**WORK TASK**
Print only the lines from the one with "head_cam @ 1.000" through the end of the data, exactly, and please omit pictures.

**SUPPLIED DATA**
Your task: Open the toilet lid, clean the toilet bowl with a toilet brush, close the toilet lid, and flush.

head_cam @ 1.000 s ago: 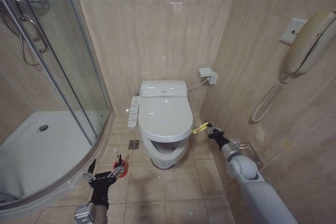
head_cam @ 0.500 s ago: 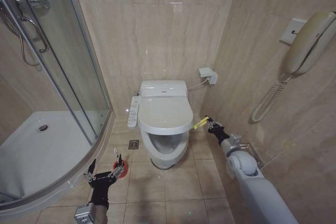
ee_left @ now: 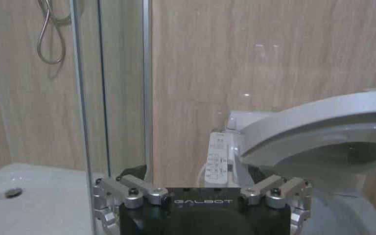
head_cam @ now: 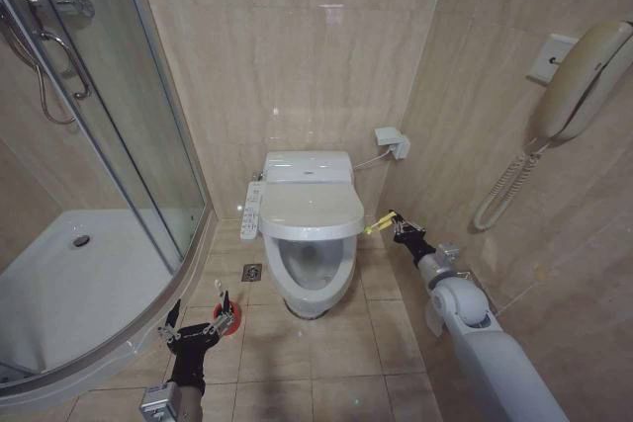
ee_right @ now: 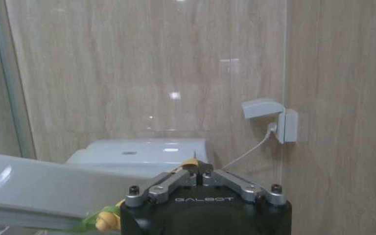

**RESULT OF THIS EXERCISE**
head_cam @ 1.000 s ago: 
head_cam @ 0.500 s ago: 
ee_left @ now: 
head_cam @ now: 
ee_right @ now: 

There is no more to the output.